God is everywhere, not just in a meetinghouse or a college
classroom. We will be seeking God in the flats and the hills of Colorado. We will ride at least
10 miles a day, with some of us riding up to 35 miles. (PT, HG1, HG2)
Through worship-sharing, reflection, and discussion of published and emailed writings and participants' personal experiences, we will explore the long history of Palestinian nonviolence--including the support and participation of Israeli and foreign Jews and other internationals--and ways Friends might further the aim of a just peace in the region. (HG1) HG2 should check with leader.
In a new publication on Quaker testimonies, AFSC includes Care for the Earth and Its Inhabitants. Permaculture and the Transition Town Movement allow us to live this testimony in a way that fosters resilient communities and engaged citizens. Take home tools to make a difference in your community. (PT, HG1, HG2)
Prophetic ministry -- God’s Spirit speaking though our lives -- is at the foundation of Quaker witness. Reflecting on the prophetic stream from the Hebrew prophets to our modern condition, we will share stories of how the Spirit continues to speak through us today, bringing healing to a broken world.
Our conversation with the Holy Presence is the most important one of our lives. What would it be like to have a prayer language that grew out of the way God *is* in our individual and corporate lives? Can we look to the actions of God to grow our vocabulary of images that illuminate and nurture the divine relationship?
Simple dances to glorious music from many cultures. Lively or meditational, all are done in a spirit of worship. Simple steps allow us to give ourselves over to the spirit which builds in dancing with others to beautiful music. Dances are interspersed with time for meditation, journaling, and related queries.
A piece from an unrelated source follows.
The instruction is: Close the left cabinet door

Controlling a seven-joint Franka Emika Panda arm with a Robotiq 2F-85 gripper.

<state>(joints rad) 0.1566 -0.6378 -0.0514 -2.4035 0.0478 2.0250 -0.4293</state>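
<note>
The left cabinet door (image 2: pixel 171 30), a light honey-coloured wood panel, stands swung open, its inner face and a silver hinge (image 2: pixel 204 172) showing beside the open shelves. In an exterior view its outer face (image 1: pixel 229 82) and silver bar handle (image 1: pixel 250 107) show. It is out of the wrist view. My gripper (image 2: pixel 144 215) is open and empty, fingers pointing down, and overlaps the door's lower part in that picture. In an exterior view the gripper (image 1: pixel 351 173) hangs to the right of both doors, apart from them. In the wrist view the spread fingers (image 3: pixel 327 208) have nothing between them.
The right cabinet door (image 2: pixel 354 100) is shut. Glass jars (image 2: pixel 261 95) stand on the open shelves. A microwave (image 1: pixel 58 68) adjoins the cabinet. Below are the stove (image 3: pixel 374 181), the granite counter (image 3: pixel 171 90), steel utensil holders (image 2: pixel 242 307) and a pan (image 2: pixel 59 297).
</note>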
A participatory exploration of sensory experience as doorway into deepening worship and artistic Spirit-led ministry. We will combine meeting for worship with musical improvisation, creative movement, visual art, and other artistic expressions. In worship sharing, we will discuss how these help us open to new gathered experiences of the Divine.
We will deeply explore the varieties of spiritual experience that unify us in the mystical thread woven within Friends’ non-creedal theological diversity. Spiritual experiences are a cross-cultural universal phenomenon of profound emotions, perceptions, and thoughts. Experiential exercises will take us beyond theology to discover, "What canst thou say?"
“Every movement begins with the telling of an untold story." We will uncover stories which reinforce the status quo and tell stories that provide pathways to a transformed future. Drawing from our spiritual roots, we will create a new narrative of who and how we are in the world.